TASK GOAL
Reproduce the data exactly, leaving nothing out.

EXERCISE DATA
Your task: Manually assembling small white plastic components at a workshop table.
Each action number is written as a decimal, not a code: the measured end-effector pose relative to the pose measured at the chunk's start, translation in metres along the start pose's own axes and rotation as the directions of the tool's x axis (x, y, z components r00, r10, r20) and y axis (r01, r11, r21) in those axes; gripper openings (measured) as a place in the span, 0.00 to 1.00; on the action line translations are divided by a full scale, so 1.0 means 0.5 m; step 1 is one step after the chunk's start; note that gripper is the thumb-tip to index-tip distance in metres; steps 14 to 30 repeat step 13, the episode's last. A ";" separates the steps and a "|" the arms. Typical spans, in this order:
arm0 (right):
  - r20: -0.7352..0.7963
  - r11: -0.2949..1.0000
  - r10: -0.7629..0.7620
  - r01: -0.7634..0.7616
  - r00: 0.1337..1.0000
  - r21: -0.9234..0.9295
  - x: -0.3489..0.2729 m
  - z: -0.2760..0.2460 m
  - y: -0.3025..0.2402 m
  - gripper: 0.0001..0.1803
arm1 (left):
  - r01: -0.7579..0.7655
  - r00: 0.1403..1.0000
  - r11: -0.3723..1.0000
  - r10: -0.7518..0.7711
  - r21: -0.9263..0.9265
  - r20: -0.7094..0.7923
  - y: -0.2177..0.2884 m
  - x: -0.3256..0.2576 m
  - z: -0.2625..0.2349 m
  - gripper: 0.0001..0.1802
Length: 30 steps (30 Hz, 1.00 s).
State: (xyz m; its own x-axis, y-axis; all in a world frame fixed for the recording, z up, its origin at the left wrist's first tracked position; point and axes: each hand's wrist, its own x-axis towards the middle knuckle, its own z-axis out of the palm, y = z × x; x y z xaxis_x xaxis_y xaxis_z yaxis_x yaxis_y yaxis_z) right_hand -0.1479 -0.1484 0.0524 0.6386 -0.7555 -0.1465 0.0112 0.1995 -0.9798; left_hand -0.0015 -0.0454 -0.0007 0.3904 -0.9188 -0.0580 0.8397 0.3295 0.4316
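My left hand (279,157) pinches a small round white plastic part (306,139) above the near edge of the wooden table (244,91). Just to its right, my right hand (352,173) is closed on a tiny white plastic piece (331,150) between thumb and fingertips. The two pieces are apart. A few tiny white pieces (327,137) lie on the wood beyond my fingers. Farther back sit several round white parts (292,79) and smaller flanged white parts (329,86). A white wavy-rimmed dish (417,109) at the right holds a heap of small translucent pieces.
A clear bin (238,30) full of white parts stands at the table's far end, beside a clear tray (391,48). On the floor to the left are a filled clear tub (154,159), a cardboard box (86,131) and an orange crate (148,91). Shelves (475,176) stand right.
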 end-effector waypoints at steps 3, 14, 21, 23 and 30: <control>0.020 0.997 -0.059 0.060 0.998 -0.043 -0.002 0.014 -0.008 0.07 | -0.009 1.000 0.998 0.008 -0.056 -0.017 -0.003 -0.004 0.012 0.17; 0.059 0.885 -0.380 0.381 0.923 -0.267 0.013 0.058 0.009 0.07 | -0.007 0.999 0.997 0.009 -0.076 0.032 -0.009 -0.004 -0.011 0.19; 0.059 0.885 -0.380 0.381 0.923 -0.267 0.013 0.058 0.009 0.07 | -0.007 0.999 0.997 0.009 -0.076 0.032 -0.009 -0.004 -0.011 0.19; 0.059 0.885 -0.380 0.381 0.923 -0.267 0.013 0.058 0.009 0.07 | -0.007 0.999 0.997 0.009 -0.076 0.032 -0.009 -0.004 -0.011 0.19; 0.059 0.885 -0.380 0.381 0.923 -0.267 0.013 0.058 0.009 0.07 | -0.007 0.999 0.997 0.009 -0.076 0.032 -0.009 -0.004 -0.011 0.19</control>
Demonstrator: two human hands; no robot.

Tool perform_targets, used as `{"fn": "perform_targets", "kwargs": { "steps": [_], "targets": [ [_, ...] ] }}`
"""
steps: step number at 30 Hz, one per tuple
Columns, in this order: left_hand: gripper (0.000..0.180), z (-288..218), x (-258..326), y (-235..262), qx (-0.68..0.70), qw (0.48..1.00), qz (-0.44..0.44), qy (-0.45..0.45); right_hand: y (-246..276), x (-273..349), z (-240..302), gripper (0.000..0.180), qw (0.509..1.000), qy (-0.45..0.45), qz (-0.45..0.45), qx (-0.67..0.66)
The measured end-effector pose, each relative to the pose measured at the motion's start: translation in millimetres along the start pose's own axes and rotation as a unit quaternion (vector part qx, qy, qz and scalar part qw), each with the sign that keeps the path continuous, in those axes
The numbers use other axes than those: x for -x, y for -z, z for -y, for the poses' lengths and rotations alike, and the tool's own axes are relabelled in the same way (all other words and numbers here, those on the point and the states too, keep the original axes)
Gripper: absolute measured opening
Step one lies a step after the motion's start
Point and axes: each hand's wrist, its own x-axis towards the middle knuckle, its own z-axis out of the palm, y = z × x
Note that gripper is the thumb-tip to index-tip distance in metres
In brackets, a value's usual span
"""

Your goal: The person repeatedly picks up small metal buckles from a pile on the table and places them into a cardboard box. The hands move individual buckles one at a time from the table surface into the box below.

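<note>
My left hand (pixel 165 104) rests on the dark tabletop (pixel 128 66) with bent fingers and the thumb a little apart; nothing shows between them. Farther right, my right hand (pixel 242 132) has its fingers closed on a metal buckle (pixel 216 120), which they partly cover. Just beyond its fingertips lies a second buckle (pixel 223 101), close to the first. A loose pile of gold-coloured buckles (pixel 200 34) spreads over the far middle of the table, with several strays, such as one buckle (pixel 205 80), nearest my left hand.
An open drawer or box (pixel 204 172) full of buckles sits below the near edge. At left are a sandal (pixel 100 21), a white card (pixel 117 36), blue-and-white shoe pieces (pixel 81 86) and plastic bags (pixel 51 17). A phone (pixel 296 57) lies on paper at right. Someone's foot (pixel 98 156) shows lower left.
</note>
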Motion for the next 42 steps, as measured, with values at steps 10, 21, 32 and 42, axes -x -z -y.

TASK RESULT
Your task: Manually assembling small white plastic components at a workshop table.
Each action number is written as a decimal, not a code: the measured end-effector pose relative to the pose measured at the chunk's start, translation in metres along the start pose's own axes and rotation as the directions of the tool's x axis (x, y, z components r00, r10, r20) and y axis (r01, r11, r21) in those axes; gripper openings (measured) as a place in the span, 0.00 to 1.00; on the action line translations are divided by a full scale, so 1.0 means 0.5 m; step 1 is one step after the chunk's start; note that gripper is the thumb-tip to index-tip distance in metres; steps 14 to 30 repeat step 13, the episode's last. A ";" separates the steps and a "|" the arms. Typical spans, in this order:
arm0 (right):
  - r20: -0.7352..0.7963
  - r11: -0.2949..1.0000
  - r10: -0.7629..0.7620
  - r01: -0.7634..0.7616
  - r00: 0.1337..1.0000
  - r21: -0.9234..0.9295
  - x: -0.3489..0.2729 m
  - z: -0.2760..0.2460 m
  - y: -0.3025..0.2402 m
  - gripper: 0.0001..0.1803
arm1 (left):
  - r01: -0.7579..0.7655
  - r00: 0.1403..1.0000
  - r11: -0.3723..1.0000
  - r10: -0.7518..0.7711
  - r21: -0.9263..0.9265
  - r20: -0.7094..0.7923
  - y: -0.2177..0.2884 m
  - x: -0.3256..0.2576 m
  - z: -0.2625..0.2349 m
  - gripper: 0.0001..0.1802
Length: 30 steps (30 Hz, 1.00 s).
State: (xyz m; its own x-axis, y-axis; all in a world frame fixed for the recording, z up, its origin at the left wrist's first tracked position; point and axes: each hand's wrist, its own x-axis towards the middle knuckle, its own z-axis out of the palm, y = z × x; x y z xaxis_x xaxis_y xaxis_z yaxis_x yaxis_y yaxis_z) right_hand -0.1479 -0.1484 0.0524 0.6386 -0.7555 -0.1465 0.0112 0.1995 -0.9798; left_hand -0.0015 -0.0454 -0.0007 0.3904 -0.9188 -0.0580 0.8397 0.3295 0.4316
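My left hand (279,157) pinches a small round white plastic part (306,139) above the near edge of the wooden table (244,91). Just to its right, my right hand (352,173) is closed on a tiny white plastic piece (331,150) between thumb and fingertips. The two pieces are apart. A few tiny white pieces (327,137) lie on the wood beyond my fingers. Farther back sit several round white parts (292,79) and smaller flanged white parts (329,86). A white wavy-rimmed dish (417,109) at the right holds a heap of small translucent pieces.
A clear bin (238,30) full of white parts stands at the table's far end, beside a clear tray (391,48). On the floor to the left are a filled clear tub (154,159), a cardboard box (86,131) and an orange crate (148,91). Shelves (475,176) stand right.
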 end-effector waypoints at steps 3, 14, 21, 23 and 30: <control>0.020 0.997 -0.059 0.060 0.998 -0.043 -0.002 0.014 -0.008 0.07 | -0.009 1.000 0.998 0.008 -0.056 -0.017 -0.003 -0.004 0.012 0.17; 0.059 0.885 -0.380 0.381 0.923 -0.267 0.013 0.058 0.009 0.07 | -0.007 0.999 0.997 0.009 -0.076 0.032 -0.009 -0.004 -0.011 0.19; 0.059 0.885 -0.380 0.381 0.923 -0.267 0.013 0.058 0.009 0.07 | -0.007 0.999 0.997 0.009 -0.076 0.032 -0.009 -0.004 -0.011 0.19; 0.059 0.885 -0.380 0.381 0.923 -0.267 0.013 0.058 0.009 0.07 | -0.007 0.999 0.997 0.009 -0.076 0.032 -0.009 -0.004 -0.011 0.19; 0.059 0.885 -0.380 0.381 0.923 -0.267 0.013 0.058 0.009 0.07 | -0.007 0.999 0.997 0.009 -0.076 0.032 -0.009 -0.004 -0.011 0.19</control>
Demonstrator: two human hands; no robot.

Tool perform_targets, used as `{"fn": "perform_targets", "kwargs": { "steps": [_], "targets": [ [_, ...] ] }}`
"""
steps: step number at 30 Hz, one per tuple
Columns, in this order: left_hand: gripper (0.000..0.180), z (-288..218), x (-258..326), y (-235..262), qx (-0.68..0.70), qw (0.48..1.00), qz (-0.44..0.44), qy (-0.45..0.45); right_hand: y (-246..276), x (-273..349), z (-240..302), gripper (0.000..0.180), qw (0.509..1.000), qy (-0.45..0.45), qz (-0.45..0.45), qx (-0.67..0.66)
The measured end-effector pose, each relative to the pose measured at the motion's start: translation in millimetres along the start pose's own axes and rotation as a unit quaternion (vector part qx, qy, qz and scalar part qw), each with the sign that keeps the path continuous, in those axes
The numbers use other axes than those: x for -x, y for -z, z for -y, for the poses' lengths and rotations alike, and the tool's own axes are relabelled in the same way (all other words and numbers here, those on the point and the states too, keep the original axes)
Gripper: absolute measured opening
Step one lies a step after the motion's start
Point and axes: each hand's wrist, its own x-axis towards the middle knuckle, its own z-axis out of the palm, y = z × x
Note that gripper is the thumb-tip to index-tip distance in metres
In brackets, a value's usual span
"""

Your goal: The person repeatedly picks up small metal buckles from a pile on the table and places them into a cardboard box. The hands move individual buckles one at a time from the table surface into the box below.

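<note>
My left hand (pixel 165 104) rests on the dark tabletop (pixel 128 66) with bent fingers and the thumb a little apart; nothing shows between them. Farther right, my right hand (pixel 242 132) has its fingers closed on a metal buckle (pixel 216 120), which they partly cover. Just beyond its fingertips lies a second buckle (pixel 223 101), close to the first. A loose pile of gold-coloured buckles (pixel 200 34) spreads over the far middle of the table, with several strays, such as one buckle (pixel 205 80), nearest my left hand.
An open drawer or box (pixel 204 172) full of buckles sits below the near edge. At left are a sandal (pixel 100 21), a white card (pixel 117 36), blue-and-white shoe pieces (pixel 81 86) and plastic bags (pixel 51 17). A phone (pixel 296 57) lies on paper at right. Someone's foot (pixel 98 156) shows lower left.
</note>
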Motion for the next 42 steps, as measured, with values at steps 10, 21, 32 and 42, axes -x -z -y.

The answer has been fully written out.